_About this task_: Pictures found in the material must be left out, and every line returned as written.

☆ ☆ ☆ ☆

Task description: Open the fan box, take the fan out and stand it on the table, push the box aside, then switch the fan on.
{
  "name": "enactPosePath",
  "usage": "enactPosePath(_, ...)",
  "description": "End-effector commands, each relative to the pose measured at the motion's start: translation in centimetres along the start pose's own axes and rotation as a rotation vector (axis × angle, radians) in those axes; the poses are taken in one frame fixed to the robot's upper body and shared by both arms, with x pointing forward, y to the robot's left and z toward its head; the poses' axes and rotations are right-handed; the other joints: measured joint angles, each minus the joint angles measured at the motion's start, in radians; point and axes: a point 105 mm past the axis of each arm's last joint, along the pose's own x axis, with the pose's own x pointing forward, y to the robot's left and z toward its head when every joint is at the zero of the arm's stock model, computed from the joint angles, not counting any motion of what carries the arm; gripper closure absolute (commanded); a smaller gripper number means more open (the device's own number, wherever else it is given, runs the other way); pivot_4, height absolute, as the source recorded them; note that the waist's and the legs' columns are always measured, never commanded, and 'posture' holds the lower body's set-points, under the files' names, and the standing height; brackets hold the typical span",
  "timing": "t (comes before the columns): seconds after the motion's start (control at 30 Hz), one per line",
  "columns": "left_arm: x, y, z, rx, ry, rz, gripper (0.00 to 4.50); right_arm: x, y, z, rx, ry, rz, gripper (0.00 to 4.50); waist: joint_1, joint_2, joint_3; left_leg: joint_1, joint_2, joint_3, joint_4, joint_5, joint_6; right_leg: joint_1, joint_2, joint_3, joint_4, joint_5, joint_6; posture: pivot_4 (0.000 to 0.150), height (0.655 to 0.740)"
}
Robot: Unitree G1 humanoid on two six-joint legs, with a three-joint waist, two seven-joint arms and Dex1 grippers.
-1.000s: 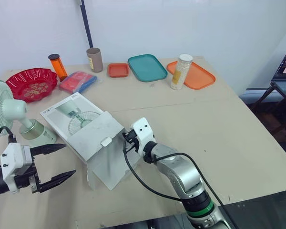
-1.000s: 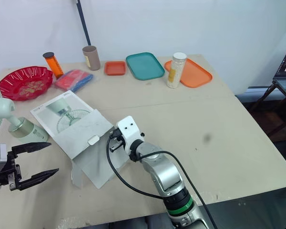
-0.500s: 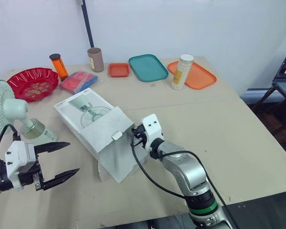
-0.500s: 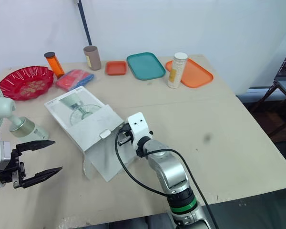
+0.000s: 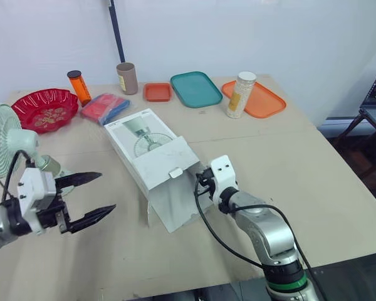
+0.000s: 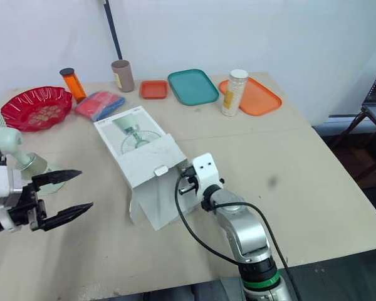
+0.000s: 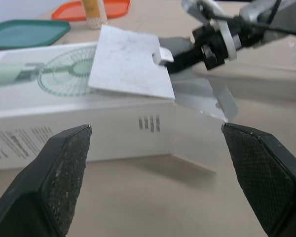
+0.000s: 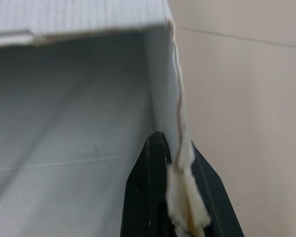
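White cardboard fan box (image 5: 151, 145) lies flat on the beige surface (image 5: 313, 182), near its middle. The box's long axis runs diagonally from far-left to near-right. The printed fan picture faces up. The open end points toward the near-right, with the tabbed top flap (image 5: 169, 164) lifted and another flap (image 5: 175, 210) spread on the surface below it.

Right end effector (image 5: 202, 182) is at the open end. In the right wrist view its two black fingers (image 8: 148, 197) are pinched together on the frayed edge of the box's side wall. One finger is inside the box and one outside.

Left end effector (image 5: 108, 190) hovers to the left of the box with its fingers spread wide and nothing between them. It is apart from the box and points toward the box's long side.

Fan (image 5: 0, 138) stands upright at the far left of the surface, just behind the left end effector.

Edges and room: the box sits well in from every edge. Bare surface runs from the box's right side to the right edge and along the near edge. The far side carries a row of items:
- a red dish (image 5: 44, 108)
- an orange bottle (image 5: 78, 86)
- a blue-and-red packet (image 5: 104, 106), the nearest item to the box's far end
- a brown cup (image 5: 126, 78)
- a small orange tray (image 5: 157, 91)
- a teal tray (image 5: 196, 88)
- a jar (image 5: 240, 94)
- a large orange tray (image 5: 257, 99)
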Motion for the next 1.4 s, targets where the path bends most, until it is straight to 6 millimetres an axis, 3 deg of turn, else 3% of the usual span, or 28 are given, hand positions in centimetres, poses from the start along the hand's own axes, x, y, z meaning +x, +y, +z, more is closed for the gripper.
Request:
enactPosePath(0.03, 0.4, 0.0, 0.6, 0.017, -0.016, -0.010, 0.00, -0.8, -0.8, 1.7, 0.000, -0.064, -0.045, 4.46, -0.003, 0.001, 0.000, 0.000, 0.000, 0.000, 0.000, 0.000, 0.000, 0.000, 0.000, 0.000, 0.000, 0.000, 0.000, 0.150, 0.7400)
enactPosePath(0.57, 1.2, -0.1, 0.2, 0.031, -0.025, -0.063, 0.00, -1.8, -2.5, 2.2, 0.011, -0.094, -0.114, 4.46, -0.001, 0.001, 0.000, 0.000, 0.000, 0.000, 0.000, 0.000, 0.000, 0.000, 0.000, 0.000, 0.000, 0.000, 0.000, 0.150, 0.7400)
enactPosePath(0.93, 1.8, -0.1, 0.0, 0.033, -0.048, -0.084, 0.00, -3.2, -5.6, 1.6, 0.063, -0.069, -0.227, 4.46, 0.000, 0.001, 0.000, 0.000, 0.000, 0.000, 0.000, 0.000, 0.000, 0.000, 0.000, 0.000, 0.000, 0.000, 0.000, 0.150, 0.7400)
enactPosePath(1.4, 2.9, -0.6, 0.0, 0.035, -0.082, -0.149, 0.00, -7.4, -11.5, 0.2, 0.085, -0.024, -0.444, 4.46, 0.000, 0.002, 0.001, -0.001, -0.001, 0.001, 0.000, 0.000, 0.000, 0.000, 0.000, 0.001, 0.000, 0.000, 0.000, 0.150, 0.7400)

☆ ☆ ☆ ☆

_Expected answer_:
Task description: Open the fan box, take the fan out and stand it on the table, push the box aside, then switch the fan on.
{
  "name": "enactPosePath",
  "usage": "enactPosePath(_, ...)",
  "description": "End-effector commands, each relative to the pose measured at the motion's start: translation in centimetres along the start pose's own axes and rotation as a rotation vector (axis × angle, radians) in those axes; the poses are taken in one frame fixed to the robot's upper body and shared by both arms, with x pointing forward, y to the robot's left and z toward its head; the poses' axes and rotations are right-handed; the other joints: measured joint angles, each minus the joint angles measured at the motion's start, in radians; point and axes: a point 105 mm past the axis of each arm's last joint, along the pose's own x axis, with the pose's own x pointing forward, y to the robot's left and z toward its head when every joint is at the zero of the arm's stock model, computed from the joint angles, not counting any motion of what carries the arm; gripper closure absolute (commanded); a smaller gripper number means more open (the device's own number, wherever else it is given, runs the other way); pivot_4, height absolute, as the source recorded them; note that the waist's and the legs' columns are always measured, never commanded, and 'posture' holds the lower body's set-points, under the files' names, and the standing height; brackets hold the typical span",
  "timing": "t (comes before the columns): seconds after the motion's start (control at 30 Hz), one per line",
  "columns": "left_arm: x, y, z, rx, ry, rz, gripper (0.00 to 4.50); right_arm: x, y, z, rx, ry, rz, gripper (0.00 to 4.50); waist: joint_1, joint_2, joint_3; left_leg: joint_1, joint_2, joint_3, joint_4, joint_5, joint_6; right_leg: joint_1, joint_2, joint_3, joint_4, joint_5, joint_6; posture: pivot_4 (0.000 to 0.150), height (0.655 to 0.740)"
}
Robot: Unitree G1 humanoid on two six-joint legs, with a three-joint waist, two seven-joint arms and Dex1 grippers.
-1.000s: 
-1.000s: 
-0.500s: 
-0.500s: 
+0.000s: 
+0.000s: 
+0.000s: 
+0.000s: 
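White cardboard fan box (image 5: 151, 145) lies flat on the beige surface (image 5: 313, 182), near its middle. The box's long axis runs diagonally from far-left to near-right. The printed fan picture faces up. The open end points toward the near-right, with the tabbed top flap (image 5: 169, 164) lifted and another flap (image 5: 175, 210) spread on the surface below it.

Right end effector (image 5: 202, 182) is at the open end. In the right wrist view its two black fingers (image 8: 148, 197) are pinched together on the frayed edge of the box's side wall. One finger is inside the box and one outside.

Left end effector (image 5: 108, 190) hovers to the left of the box with its fingers spread wide and nothing between them. It is apart from the box and points toward the box's long side.

Fan (image 5: 0, 138) stands upright at the far left of the surface, just behind the left end effector.

Edges and room: the box sits well in from every edge. Bare surface runs from the box's right side to the right edge and along the near edge. The far side carries a row of items:
- a red dish (image 5: 44, 108)
- an orange bottle (image 5: 78, 86)
- a blue-and-red packet (image 5: 104, 106), the nearest item to the box's far end
- a brown cup (image 5: 126, 78)
- a small orange tray (image 5: 157, 91)
- a teal tray (image 5: 196, 88)
- a jar (image 5: 240, 94)
- a large orange tray (image 5: 257, 99)
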Motion for the next 1.4 s, targets where the path bends most, until it is straight to 6 millimetres an axis, 3 deg of turn, else 3% of the usual span, or 28 are given, hand positions in centimetres, poses from the start along the hand's own axes, x, y, z meaning +x, +y, +z, more is closed for the gripper.
Request:
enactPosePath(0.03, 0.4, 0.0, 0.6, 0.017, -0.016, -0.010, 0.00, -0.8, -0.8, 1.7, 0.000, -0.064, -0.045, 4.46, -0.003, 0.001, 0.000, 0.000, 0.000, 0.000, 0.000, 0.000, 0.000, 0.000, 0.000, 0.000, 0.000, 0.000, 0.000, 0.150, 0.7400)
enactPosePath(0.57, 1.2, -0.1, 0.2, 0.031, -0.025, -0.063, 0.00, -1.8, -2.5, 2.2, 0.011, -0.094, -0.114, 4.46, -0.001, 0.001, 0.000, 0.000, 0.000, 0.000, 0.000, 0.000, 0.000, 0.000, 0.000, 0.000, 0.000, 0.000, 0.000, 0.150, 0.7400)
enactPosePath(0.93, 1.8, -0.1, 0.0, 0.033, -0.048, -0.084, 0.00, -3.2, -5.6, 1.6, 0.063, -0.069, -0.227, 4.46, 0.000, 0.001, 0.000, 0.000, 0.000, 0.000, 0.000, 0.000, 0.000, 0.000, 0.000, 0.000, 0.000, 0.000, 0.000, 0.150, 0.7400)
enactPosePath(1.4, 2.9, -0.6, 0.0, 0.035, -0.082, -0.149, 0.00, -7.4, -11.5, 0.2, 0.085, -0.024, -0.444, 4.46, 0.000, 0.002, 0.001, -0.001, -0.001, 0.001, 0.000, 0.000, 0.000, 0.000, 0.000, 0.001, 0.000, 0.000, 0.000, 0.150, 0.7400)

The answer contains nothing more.